En la sesión en que los diputados nacionales electos prestaron juramento, el jefe del bloque kirchnerista, Agustín Rossi, reclamaba que se respetara el reglamento, en un acto casi desesperado frente a los resultados adversos que intuía el oficialismo. Resulta paradójico que, quien reclamaba respeto por las normas en esta ocasión, fue quien defendió apasionadamente la suspensión por "única vez" del artículo 53 del Código Electoral para cambiar la fecha de las elecciones del 28 de junio pasado.

Ahora, la oposición aprovechó al límite la letra del reglamento. El texto que ordena el funcionamiento de Diputados supone que el reparto de cargos se resolverá en una negociación política, pero deja abierta la puerta a que eso no ocurra. El art. 29 señala que "en las sesiones preparatorias correspondientes a los años de renovación de la Cámara, ésta, por sí o delegando la facultad en el Presidente, nombrará las comisiones permanentes". La tradición indica que oficialismo y oposición llegaban a un acuerdo previo y, ya en la sesión, delegaban la conformación al presidente.

Al romperse este acuerdo, la oposición promovió la primera solución que ofrece el reglamento. El art. 105 establece cómo será el reparto de cargos: "la designación de los diputados que integrarán las comisiones se hará, en lo posible, en forma que los sectores políticos estén representados en la misma proporción que en el seno de la Cámara". Por tanto, más allá de los encendidos discursos reprobatorios del oficialismo, se respetó el Reglamento.

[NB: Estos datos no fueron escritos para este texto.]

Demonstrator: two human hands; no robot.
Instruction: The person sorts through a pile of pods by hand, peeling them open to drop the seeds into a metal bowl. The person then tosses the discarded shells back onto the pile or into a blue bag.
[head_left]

Anomia es la ausencia de normas para regular la vida social. El historiador Tulio Halperín Donghi decía que "si hay un rasgo que caracteriza la vida política argentina es la recíproca denegación de legitimidad de las fuerzas que en ella se enfrentan, agravada porque éstas no coinciden ni aun en los criterios aplicables para reconocer esa legitimidad".

El poder sin legitimidad es pura fuerza. La barra brava, el piquete y la patota simbolizan esas conductas, tanto en las canchas de fútbol, en las calles y también en los despachos influyentes.